Por: José Fernando Isaza

Reflexiones

Los resultados electorales permiten mirar con moderado optimismo el avance de la consolidación de la institucionalidad; el país aún no se atreve a asomarse con toda claridad a la modernidad. Al triunfo de Santos contribuyó el apoyo de los sectores de izquierda, académicos, empresarios demócratas que sumaron votos de la coalición de centro derecha, le apostaron al fin del conflicto negociado y no a la política de personas y tierras arrasadas. Se veía con inquietud el regreso al poder de una extrema derecha de irrespeto a la vida, a la oposición y a las instituciones, ideario de Uribe, el real candidato.

El discurso de reconocimiento del triunfo de Santos por parte de Zuluaga mostró un talante democrático que ocultó durante la campaña. No parece consultado con Uribe; minutos después, el patrocinador de Zuluaga notificó que su derrota no fue por decisión de los ciudadanos, sino por fraude y falta de transparencia. Las gotitas que tomaba para calmarse parece que no le hacen efecto o cambió de prescripción.

Una frase de Zuluaga hace pensar o bien que se va a distanciar de su jefe o bien que sólo fue una expresión políticamente correcta: “En la política las personas somos un accidente, lo importante es que queden las instituciones, lo importante es que se valorice la democracia, lo importante es que los partidos siempre tengan canales de expresión para poder dar estas luchas democráticas”. El partido uribista que lo apoyó es todo lo contrario a la anterior declaración: es caudillista, antipartidos; en él sólo cuenta la voluntad y opinión de su jefe. Como es bien visto ser optimista, se puede pensar que Zuluaga cree en la institucionalidad y la democracia, al tiempo que su jefe lo desconoce y sin tapujos reafirma que sólo él opina.

Hay que celebrar la solicitud de Marta Lucía Ramírez para que se expida un estatuto de oposición. Este mandato de la Constitución del 1991 no se ha desarrollado.
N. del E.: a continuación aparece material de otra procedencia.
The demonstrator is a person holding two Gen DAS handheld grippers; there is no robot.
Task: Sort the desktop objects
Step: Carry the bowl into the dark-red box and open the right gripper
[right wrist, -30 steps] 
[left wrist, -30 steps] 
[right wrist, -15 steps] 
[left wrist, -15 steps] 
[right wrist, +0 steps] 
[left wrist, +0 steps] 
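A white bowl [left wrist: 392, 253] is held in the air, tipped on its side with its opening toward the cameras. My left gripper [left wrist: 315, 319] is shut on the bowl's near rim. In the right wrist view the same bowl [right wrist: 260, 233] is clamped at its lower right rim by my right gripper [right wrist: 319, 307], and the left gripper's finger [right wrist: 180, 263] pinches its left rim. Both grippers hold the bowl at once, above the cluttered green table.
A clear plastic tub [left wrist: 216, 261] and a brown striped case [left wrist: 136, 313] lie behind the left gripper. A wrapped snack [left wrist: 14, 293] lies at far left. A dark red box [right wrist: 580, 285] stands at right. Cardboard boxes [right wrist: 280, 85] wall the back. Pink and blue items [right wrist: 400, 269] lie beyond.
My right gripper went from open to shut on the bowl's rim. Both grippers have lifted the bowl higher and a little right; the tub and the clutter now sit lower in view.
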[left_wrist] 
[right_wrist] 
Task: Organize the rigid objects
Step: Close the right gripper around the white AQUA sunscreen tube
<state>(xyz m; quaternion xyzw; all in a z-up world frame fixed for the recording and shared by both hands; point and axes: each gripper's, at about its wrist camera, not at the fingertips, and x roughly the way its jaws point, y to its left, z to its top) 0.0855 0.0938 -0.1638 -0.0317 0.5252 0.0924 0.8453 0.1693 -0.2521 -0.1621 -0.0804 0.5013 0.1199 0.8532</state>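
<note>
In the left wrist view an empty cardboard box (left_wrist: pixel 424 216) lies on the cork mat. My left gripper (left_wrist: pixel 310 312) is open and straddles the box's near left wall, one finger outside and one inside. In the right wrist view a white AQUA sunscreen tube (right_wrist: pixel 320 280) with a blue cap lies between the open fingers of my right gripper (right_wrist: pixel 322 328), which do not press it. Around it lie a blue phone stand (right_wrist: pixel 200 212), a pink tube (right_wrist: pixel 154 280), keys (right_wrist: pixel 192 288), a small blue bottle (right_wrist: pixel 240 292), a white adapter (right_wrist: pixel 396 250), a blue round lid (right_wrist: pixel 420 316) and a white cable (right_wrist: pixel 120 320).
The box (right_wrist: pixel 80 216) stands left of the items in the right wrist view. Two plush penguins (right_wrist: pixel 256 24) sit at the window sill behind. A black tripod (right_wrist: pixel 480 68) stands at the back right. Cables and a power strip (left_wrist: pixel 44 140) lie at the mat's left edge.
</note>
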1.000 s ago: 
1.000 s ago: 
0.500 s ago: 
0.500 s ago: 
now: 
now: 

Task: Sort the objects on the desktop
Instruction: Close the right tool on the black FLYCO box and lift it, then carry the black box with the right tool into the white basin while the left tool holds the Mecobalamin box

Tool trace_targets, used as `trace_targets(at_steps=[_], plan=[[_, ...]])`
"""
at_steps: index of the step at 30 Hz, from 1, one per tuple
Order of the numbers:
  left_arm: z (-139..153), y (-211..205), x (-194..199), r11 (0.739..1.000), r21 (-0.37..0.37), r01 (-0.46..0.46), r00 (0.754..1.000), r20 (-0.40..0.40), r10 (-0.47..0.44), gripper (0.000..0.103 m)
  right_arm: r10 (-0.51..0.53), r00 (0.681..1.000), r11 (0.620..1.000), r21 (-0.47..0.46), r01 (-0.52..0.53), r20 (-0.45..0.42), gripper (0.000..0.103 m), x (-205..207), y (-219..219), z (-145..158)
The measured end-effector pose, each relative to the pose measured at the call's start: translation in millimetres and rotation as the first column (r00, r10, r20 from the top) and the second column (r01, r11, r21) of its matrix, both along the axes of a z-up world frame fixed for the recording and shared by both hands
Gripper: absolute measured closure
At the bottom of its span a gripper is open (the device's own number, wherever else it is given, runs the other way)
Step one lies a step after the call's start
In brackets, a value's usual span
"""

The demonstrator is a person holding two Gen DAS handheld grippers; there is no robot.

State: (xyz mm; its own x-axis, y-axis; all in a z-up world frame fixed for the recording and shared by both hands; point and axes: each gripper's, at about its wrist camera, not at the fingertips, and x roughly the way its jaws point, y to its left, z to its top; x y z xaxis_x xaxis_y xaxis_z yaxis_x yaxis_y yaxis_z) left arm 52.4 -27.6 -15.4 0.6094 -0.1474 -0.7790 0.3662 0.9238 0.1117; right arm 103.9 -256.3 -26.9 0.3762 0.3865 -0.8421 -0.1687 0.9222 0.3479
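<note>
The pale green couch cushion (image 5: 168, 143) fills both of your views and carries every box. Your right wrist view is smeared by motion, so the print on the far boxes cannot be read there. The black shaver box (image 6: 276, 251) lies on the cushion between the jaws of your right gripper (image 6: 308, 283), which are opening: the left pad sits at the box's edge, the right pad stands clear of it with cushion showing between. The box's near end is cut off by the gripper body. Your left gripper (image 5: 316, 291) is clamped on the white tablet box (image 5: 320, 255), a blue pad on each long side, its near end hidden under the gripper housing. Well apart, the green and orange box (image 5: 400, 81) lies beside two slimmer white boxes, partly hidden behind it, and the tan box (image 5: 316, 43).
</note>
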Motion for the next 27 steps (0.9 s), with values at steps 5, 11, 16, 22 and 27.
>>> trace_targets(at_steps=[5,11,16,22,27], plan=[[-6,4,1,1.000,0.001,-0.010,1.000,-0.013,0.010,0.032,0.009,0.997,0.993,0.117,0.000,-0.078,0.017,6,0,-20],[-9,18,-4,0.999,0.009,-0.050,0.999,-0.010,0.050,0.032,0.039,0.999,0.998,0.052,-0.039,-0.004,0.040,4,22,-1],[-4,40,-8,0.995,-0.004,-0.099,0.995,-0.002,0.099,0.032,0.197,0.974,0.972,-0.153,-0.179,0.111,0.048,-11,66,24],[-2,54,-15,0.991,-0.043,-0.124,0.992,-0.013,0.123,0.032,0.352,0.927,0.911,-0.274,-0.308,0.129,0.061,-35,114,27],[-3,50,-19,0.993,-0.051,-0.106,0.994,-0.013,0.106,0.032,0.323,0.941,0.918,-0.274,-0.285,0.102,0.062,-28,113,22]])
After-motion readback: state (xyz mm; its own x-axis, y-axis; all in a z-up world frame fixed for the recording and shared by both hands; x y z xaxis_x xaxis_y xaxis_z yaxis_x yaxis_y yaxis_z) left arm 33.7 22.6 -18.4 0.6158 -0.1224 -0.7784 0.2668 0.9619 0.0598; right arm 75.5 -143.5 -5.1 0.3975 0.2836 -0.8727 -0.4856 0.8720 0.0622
Con todo derecho pide a Santos garantías a la oposición, las que negó el gobierno en el cual participó. En el siniestro período de Uribe, la oposición fue calumniada y perseguida. Ramírez, como congresista de ese entonces, aprobó una ley que echaba para atrás cualquier derecho ciudadano. Con el pretexto de mantener el orden público, se autorizaba la intercepción de conversaciones sin orden judicial, se limitaba en algunas regiones la libre movilidad de los ciudadanos, la presunción de inocencia desaparecía. Fue la época de las detenciones masivas que en algunas pequeñas localidades llegaban al 20% de la población. En buena hora la Corte Constitucional tumbó esta afrenta a la democracia. Es bueno recordar la tesis de Rawls: “el velo de la ignorancia”, legislar sin saber qué lugar se ocupará en la sociedad. Por este principio la Constitución del 91 fue garantista; muchos constituyentes creían, con razón, que podían convertirse en minorías.

Por el bien de la democracia, no debe regresarse al unanimismo. Las fuerzas de izquierda que apoyaron a Santos no lo hicieron por todo su programa de gobierno, sino por la apuesta por la paz y por reconocer que es un presidente civilista, respetuoso de las ideas ajenas. El apoyo no debe contemplar la participación en el Gobierno: la excepción son las tareas en la búsqueda de terminar los diez lustros del conflicto. Para lograrlo, el compromiso de estos movimientos debe ser total. La oposición es fundamental y no es un buen ejemplo la entrada al Gobierno de opositores que no resisten la tentación de un viaje en el avión presidencial.